Day Is Longer Than Night () is a 1984 Georgian drama film directed by Lana Gogoberidze. It was entered into the 1984 Cannes Film Festival.

Plot
The film tells the story of a woman's difficult fate. For eighty years Eva spent her life in a Georgian mountain village. There she married Georgiy the shepherd, who soon died, possibly murdered. After this she married Spyridon out of compassion for his lonesome, gloomy lost soul. In her native village Eva lived through the revolution and civil war, the NEP and the collectivization.

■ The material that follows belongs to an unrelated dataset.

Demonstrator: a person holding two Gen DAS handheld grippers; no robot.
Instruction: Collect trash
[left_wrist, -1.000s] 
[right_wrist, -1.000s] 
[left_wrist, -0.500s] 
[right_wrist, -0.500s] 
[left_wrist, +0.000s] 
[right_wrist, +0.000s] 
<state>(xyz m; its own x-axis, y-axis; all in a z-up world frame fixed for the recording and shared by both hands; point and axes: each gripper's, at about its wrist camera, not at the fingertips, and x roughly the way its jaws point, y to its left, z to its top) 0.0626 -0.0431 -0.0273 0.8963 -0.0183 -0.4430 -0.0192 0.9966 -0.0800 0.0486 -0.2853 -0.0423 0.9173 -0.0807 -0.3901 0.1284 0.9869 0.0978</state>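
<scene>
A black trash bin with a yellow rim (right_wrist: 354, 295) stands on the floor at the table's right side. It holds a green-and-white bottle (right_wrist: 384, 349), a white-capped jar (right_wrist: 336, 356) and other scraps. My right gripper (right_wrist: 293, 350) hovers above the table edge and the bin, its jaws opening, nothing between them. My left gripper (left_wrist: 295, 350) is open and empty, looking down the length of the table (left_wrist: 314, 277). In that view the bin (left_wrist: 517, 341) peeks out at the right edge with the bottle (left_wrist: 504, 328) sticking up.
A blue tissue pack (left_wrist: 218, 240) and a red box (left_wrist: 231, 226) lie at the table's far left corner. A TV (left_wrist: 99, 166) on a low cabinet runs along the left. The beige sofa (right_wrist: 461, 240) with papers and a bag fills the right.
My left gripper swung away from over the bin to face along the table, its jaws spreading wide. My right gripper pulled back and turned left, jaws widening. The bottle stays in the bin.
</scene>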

And now Eva lives in a deserted village. Most of the villagers move to the city where living is simpler and easier and life is always seething. And even  the mother of Eva's beloved grandson who has come from the city, wants to take him away with her. But the boy remains with his grandmother who believes that the village where their ancestors lived will be reborn.

Cast
 Daredjan Kharshiladze as young Eva
 Tamara Skhirtladze as old Eva
 Guram Pirtskhalava as Spyridon, Eva's husband
 Irakli Khizanishvili as Archil, professional revolutionary
 Guram Palavandishvili as Georgiy the shepherd, Eva's husband
 Leo Pilpani as Eva's father
 Akaki Khidasheli as Mnate
 Guranda Gabunia as Daredzhan, Spyridon's daughter
 Sofiko Arsenishvili as Daredzhan in childhood
 Nika Khazaradze as Georgiy, Daredzhan's young son
 Grigol Talakvadze as Mito, fellow villager
 Natia Gogochuri as "puritan", prostitute

References

External links

1984 films
Georgian-language films
1984 drama films
Films directed by Lana Gogoberidze
Soviet-era films from Georgia (country)
Drama films from Georgia (country)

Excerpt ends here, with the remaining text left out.